Some 60% of polar bears are found in Canada, and the estimate of the polar bears in the wild is 22,000-31,000. The biggest threats to polar bears are habitat loss, oil and gas exploration, human conflict, pollution, and climate change.

John Phipps, Explorer

John Phipps, Explorer

Hunters of the Polar Bear

In 1972, the U.S. outlawed polar bear hunting, except for Alaskan natives. However, it remains legal in Canada, so hunters flock to Canada with big bucks. In 2008, dozens of polar bears were being held in climate-controlled conditions waiting for the U.S. government to allow them into the country. There are complications and disagreements between Canada and the U.S.

Some forty-one American big-game hunters and their prizes are trapped in bureaucratic problems. it happened in May 2008 when the U.S. declared polar bears "threatened."At the time, these hunters didn't get their trophies out in time. They had paid as much as $50,000. to hunt and are still paying hundreds of dollars more per year to keep their trophies in cold storage waiting for congress to act.

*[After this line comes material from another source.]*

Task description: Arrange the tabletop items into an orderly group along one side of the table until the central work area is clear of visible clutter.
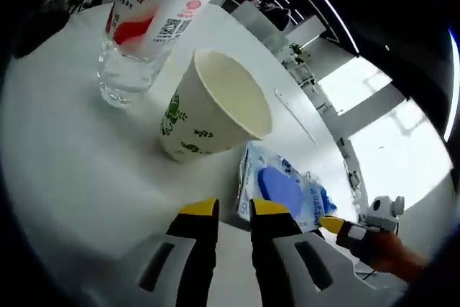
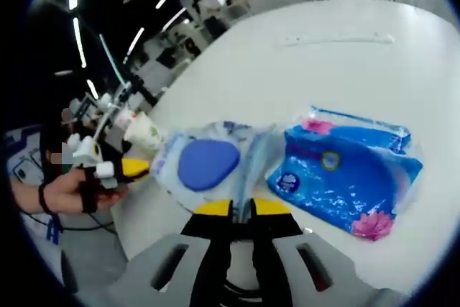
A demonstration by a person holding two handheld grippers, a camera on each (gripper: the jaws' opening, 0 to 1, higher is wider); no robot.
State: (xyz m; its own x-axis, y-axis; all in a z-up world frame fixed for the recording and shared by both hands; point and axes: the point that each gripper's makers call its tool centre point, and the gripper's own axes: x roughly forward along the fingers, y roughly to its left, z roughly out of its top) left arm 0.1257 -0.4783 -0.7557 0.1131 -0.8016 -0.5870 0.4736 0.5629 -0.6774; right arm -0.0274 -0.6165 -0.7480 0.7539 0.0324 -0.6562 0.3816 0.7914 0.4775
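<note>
Right gripper: jaws nearly together at the near edge of the wipes pack; looks pinched on the wrapper, tho the contact pt is partly hidden.
Wipes pack: soft white/blue pouch w/ blue oval lid, flat on the white table, just ahead of the right jaws. In left gripper view same pack sits just beyond the left gripper's right jaw tip.
Left gripper: narrow gap, nothing between tips; next to the pack, contact can't be told.
Tissue pack: blue film pack w/ pink flowers, just right of the wipes pack, touching or nearly.
Paper cup: cream, green leaf print, open & empty as far as seen, tilted in view; beyond the wipes pack.
Glass: clear tumbler past the cup, w/ a red/white printed cup stuffed in the top.
Handling, my guess: packs light, floppy, film slippery; grab a crimped end seam, drag rather than lift. Paper cup light, crushes easily; pinch the rim wall gently. Glass heavier, fragile, top-loaded; grip low on the wall, go slow.
Task state: items loosely bunched, not yet lined up along one side.
</note>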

Between the years 2006-2015, there were 3,262 polar bear skins that left Canada.

A polar bear rug can cost between $5,000-$35,000.

Canadian Polar Bear Rug

Canadian Polar Bear Rug

Comments

fran rooks (author) from Toledo, Ohio on October 04, 2020:

Thank you, Ankita for your visit. I appreciate it.

Ankita B on October 04, 2020:

Excellent article about polar bears. I thoroughly enjoyed reading this article.

fran rooks (author) from Toledo, Ohio on October 04, 2020:

Thanks for reading. Yes, they are fascinating.

Rosina S Khan on October 03, 2020:

This is an interesting account of polar bears. They are such fascinating creatures. It's sad that hunters are out for them to get their skin. All in all, I enjoyed the article. Great article, Fran.